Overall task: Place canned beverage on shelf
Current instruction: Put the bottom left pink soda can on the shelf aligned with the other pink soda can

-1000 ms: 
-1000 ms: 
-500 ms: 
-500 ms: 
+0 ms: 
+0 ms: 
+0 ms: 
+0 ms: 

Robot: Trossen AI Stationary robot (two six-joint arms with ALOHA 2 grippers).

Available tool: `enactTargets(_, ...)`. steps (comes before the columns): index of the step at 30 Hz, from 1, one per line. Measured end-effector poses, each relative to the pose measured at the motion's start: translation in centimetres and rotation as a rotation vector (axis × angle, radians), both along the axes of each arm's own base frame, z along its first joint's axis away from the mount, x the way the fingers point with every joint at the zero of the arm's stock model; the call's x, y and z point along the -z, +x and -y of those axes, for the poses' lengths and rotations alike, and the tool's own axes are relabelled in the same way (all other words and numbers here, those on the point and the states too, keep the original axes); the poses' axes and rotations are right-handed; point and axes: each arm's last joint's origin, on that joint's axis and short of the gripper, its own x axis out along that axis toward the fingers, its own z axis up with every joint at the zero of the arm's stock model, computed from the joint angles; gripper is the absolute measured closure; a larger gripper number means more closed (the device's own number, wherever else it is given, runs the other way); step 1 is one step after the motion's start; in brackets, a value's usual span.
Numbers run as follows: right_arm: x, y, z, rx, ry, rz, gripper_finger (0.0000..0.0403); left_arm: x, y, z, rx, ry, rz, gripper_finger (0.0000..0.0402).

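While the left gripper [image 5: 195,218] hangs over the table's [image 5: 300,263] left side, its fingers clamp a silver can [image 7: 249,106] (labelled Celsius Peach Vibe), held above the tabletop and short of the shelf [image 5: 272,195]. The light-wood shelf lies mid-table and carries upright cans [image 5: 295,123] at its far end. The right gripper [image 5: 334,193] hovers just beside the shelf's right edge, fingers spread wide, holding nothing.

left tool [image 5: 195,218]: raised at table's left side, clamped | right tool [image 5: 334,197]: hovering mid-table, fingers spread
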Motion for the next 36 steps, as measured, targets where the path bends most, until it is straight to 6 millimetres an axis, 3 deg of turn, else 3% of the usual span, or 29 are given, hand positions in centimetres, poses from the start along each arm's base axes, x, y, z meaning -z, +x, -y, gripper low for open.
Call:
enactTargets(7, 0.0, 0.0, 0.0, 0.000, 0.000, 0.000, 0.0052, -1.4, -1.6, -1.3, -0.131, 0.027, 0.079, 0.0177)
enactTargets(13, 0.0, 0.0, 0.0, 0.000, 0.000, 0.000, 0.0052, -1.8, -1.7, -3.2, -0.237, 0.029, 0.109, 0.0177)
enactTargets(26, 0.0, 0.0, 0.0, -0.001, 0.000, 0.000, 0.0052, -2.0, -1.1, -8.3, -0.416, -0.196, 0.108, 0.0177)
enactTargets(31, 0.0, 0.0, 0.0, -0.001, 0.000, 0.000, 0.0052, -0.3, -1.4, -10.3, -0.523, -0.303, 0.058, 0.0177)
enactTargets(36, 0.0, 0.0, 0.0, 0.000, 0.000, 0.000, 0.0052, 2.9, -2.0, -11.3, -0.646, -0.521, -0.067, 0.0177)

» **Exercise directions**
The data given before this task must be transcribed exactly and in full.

» **Written answer**
Overall task: Place canned beverage on shelf
Current instruction: Put the bottom left pink soda can on the shelf aligned with the other pink soda can

-1000 ms: 
-1000 ms: 
-500 ms: 
-500 ms: 
+0 ms: 
+0 ms: 
+0 ms: 
+0 ms: 

Robot: Trossen AI Stationary robot (two six-joint arms with ALOHA 2 grippers).

Available tool: `enactTargets(_, ...)`. steps (comes before the columns): index of the step at 30 Hz, from 1, one per line. Measured end-effector poses, each relative to the pose measured at the motion's start: translation in centimetres and rotation as a rotation vector (axis × angle, radians), both along the axes of each arm's own base frame, z along its first joint's axis away from the mount, x the way the fingers point with every joint at the zero of the arm's stock model; the call's x, y and z point along the -z, +x and -y of those axes, for the poses' lengths and rotations alike, and the tool's own axes are relabelled in the same way (all other words and numbers here, those on the point and the states too, keep the original axes); the poses' axes and rotations are right-handed; point and axes: each arm's last joint's origin, on that joint's axis and short of the gripper, its own x axis out along that axis toward the fingers, its own z axis up with every joint at the zero of the arm's stock model, computed from the joint angles; gripper is the absolute measured closure; a larger gripper number means more closed (the device's own number, wherever else it is given, runs the other way); step 1 is one step after the motion's start; in brackets, a value's usual span.
Numbers run as follows: right_arm: x, y, z, rx, ry, rz, gripper_finger (0.0000..0.0403); left_arm: x, y, z, rx, ry, rz, gripper_finger (0.0000..0.0402).

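While the left gripper [image 5: 195,218] hangs over the table's [image 5: 300,263] left side, its fingers clamp a silver can [image 7: 249,106] (labelled Celsius Peach Vibe), held above the tabletop and short of the shelf [image 5: 272,195]. The light-wood shelf lies mid-table and carries upright cans [image 5: 295,123] at its far end. The right gripper [image 5: 334,193] hovers just beside the shelf's right edge, fingers spread wide, holding nothing.

left tool [image 5: 195,218]: raised at table's left side, clamped | right tool [image 5: 334,197]: hovering mid-table, fingers spread
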Motion for the next 36 steps, as measured, targets where the path bends most, until it is straight to 6 millimetres an axis, 3 deg of turn, else 3% of the usual span, or 29 are given, hand positions in centimetres, poses from the start along each arm's base axes, x, y, z meaning -z, +x, -y, gripper low for open.
Call:
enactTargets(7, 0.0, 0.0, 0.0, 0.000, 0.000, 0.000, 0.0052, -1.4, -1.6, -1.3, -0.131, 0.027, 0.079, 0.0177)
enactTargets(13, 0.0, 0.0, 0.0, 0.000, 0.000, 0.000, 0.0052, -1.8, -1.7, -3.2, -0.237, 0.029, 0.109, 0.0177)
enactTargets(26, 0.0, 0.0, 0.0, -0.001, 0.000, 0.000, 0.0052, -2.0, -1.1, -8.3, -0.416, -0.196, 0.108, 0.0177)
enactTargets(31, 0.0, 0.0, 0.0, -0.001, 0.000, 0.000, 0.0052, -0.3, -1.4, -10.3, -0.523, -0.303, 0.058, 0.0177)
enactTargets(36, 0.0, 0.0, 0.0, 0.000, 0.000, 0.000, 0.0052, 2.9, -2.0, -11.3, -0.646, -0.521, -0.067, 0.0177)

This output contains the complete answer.